§ Exercise prompt
Among the lines below, which ones contain the word "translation"? Copy every such line.

§ Supplied material
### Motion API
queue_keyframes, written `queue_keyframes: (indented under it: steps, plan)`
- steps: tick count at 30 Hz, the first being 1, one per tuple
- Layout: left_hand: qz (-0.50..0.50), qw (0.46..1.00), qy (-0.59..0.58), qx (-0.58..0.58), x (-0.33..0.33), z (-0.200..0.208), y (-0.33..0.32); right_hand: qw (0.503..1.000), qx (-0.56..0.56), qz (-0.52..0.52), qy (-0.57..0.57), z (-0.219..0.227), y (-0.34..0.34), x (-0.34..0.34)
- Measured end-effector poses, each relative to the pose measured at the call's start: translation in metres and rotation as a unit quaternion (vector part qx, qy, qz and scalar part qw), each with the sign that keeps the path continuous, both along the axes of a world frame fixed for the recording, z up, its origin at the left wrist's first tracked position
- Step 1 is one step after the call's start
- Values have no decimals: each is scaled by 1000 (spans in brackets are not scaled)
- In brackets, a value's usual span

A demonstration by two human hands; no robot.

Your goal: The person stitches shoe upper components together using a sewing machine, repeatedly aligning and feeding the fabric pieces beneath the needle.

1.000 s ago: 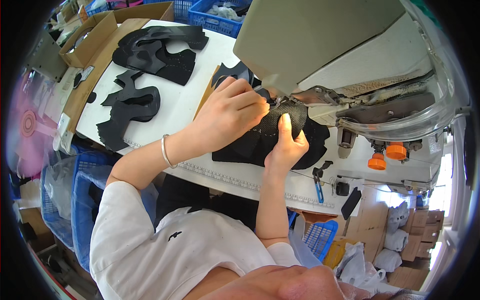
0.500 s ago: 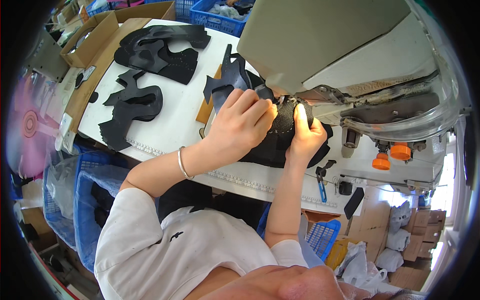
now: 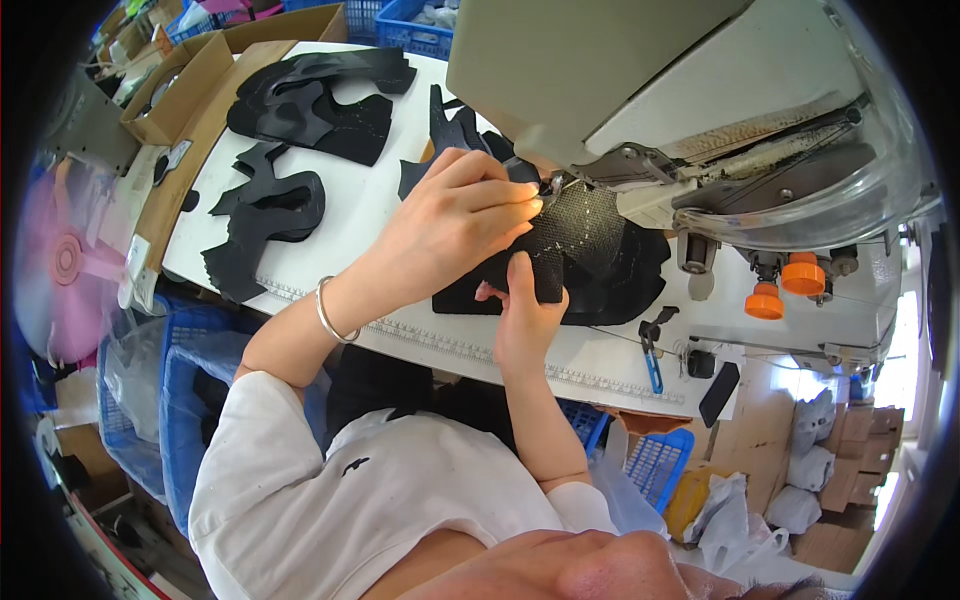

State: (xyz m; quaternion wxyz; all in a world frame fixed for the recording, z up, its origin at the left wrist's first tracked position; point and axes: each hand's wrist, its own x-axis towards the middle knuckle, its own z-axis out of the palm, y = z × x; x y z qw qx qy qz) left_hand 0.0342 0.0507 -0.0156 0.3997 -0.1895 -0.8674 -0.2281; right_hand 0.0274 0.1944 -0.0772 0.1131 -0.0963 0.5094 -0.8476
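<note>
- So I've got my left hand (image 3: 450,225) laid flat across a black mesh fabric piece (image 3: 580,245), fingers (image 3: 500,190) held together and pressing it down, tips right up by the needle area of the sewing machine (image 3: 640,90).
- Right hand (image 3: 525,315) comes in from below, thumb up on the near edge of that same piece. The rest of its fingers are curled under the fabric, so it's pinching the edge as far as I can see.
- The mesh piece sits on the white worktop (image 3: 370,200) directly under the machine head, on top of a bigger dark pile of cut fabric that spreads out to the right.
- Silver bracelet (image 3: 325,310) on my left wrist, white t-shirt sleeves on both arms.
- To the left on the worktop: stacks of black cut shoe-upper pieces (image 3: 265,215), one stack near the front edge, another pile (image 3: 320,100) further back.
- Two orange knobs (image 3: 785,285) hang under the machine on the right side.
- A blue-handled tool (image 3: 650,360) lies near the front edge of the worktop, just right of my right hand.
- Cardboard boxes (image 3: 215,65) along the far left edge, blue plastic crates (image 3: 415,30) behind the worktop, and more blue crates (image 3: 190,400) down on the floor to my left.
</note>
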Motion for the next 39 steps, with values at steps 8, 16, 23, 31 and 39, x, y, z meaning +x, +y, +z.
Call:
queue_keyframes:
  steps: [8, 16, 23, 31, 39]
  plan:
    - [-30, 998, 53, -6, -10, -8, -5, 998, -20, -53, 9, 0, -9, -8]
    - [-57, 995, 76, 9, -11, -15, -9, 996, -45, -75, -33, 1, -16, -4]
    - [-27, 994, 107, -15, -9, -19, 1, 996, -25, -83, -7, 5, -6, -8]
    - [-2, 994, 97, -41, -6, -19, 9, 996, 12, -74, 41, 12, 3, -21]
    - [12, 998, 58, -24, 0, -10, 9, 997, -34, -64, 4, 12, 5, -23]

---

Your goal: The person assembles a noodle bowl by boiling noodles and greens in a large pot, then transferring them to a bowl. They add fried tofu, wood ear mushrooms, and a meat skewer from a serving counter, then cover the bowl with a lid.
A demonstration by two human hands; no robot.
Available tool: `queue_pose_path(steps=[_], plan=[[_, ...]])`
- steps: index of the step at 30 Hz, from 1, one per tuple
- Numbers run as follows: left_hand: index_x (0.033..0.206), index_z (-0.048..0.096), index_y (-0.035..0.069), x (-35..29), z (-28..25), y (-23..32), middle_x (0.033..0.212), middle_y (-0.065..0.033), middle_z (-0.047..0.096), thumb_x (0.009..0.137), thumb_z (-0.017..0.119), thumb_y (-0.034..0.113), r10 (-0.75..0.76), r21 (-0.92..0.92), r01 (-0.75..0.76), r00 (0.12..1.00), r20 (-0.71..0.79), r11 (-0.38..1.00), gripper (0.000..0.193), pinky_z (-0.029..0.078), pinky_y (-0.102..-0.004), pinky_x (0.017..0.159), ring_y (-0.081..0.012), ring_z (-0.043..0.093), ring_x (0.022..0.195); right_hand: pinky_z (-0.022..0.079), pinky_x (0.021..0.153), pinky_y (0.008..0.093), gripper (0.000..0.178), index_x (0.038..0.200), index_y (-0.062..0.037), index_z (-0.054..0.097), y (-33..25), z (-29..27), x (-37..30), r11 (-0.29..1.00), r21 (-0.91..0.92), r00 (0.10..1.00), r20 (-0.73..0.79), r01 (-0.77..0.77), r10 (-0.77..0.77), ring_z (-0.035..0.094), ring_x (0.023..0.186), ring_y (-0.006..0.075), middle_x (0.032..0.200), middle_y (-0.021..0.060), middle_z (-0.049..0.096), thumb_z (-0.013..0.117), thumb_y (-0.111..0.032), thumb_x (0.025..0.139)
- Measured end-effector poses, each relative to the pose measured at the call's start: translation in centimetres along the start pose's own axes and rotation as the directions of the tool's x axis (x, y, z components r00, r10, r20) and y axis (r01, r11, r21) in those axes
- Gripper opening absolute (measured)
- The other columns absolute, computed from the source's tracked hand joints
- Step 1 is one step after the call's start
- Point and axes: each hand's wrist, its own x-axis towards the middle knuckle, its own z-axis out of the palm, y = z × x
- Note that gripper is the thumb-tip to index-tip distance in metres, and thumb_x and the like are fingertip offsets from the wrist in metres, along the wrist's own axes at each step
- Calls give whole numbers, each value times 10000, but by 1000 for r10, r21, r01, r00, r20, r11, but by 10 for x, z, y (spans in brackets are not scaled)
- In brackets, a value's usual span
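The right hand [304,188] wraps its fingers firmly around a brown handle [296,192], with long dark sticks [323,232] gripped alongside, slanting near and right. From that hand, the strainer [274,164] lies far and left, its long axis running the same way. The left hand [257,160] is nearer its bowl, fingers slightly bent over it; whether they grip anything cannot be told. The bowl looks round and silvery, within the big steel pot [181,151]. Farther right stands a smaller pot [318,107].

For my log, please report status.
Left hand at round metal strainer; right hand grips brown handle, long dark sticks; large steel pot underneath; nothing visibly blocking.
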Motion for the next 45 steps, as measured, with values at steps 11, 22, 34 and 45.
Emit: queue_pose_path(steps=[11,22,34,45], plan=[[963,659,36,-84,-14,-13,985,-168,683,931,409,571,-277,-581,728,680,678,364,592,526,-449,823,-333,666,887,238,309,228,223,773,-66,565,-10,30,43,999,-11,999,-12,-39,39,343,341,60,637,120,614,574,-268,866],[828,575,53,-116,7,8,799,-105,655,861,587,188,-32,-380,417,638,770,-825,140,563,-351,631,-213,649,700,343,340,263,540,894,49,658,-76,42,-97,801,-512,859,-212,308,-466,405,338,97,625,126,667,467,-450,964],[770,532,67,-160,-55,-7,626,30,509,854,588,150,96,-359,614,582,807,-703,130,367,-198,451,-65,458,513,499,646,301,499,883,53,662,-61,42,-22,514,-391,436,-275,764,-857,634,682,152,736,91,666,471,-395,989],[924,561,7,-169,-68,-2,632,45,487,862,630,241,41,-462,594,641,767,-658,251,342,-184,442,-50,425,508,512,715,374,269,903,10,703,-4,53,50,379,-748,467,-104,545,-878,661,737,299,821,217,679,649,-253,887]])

§ Your response
- Measured end-effector poses, each relative to the pose measured at the call's start: translation in metres and rotation as a unit quaternion (vector part qx, qy, qz and scalar part qw), each with the sign that keeps the path continuous, both along the axes of a world frame fixed for the recording, z up, its origin at the left wrist's first tracked position
- Measured end-effector poses, each relative to the pose measured at the call's start: translation in centimetres along the start pose's own axes and rotation as the directions of the tool's x axis (x, y, z components r00, r10, r20) and y axis (r01, r11, r21) in those axes

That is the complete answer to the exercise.